* COLLECTED DATA

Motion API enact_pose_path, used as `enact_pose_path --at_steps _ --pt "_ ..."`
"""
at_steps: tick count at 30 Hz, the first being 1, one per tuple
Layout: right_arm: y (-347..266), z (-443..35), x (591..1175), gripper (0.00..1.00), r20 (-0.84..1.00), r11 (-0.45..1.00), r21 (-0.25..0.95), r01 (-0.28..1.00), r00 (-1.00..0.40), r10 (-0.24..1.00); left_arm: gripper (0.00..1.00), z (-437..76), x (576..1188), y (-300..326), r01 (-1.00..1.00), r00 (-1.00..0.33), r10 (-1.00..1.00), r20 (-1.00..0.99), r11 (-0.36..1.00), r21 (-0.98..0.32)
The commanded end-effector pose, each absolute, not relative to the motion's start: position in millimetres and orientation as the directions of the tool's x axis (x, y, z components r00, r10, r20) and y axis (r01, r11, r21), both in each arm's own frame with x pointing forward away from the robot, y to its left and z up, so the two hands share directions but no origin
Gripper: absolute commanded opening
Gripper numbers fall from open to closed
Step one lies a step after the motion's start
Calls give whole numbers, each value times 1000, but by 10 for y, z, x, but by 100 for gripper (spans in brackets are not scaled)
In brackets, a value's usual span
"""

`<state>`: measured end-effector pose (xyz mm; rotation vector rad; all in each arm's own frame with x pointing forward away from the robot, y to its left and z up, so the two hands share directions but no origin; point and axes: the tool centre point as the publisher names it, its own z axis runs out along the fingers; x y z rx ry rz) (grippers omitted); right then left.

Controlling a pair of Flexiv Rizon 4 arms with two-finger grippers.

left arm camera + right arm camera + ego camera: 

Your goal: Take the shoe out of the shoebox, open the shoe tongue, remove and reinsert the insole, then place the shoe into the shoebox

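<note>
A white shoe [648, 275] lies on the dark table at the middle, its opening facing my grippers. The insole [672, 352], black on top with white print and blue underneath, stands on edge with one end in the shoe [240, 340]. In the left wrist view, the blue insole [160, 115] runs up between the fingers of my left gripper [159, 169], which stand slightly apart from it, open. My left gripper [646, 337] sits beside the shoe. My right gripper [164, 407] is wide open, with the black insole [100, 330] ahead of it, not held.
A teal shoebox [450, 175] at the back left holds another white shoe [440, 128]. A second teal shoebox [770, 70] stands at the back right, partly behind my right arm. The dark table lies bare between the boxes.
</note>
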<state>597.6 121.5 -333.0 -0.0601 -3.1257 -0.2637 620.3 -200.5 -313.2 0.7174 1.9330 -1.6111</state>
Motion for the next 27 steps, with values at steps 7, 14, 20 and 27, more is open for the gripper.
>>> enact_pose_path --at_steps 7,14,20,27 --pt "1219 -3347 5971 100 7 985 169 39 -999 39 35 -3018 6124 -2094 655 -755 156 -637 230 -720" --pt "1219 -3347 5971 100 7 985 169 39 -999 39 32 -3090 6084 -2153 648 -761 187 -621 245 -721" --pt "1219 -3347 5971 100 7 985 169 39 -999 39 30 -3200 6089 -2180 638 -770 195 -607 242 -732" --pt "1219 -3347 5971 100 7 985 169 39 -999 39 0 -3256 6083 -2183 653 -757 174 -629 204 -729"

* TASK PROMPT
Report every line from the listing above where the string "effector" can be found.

* RESULT
The commanded end-effector pose, each absolute, not relative to the motion's start: position in millimetres and orientation as the directions of the tool's x axis (x, y, z components r00, r10, r20) and y axis (r01, r11, r21), both in each arm's own frame with x pointing forward away from the robot, y to its left and z up, so the two hands share directions but no origin
`<state>`: measured end-effector pose (xyz mm; rotation vector rad; all in each arm's own frame with x pointing forward away from the robot, y to its left and z up, so the two hands share directions but no origin; point and axes: the tool centre point as the publisher names it, its own z axis runs out along the fingers; x y z rx ry rz) (grippers omitted); right then left.

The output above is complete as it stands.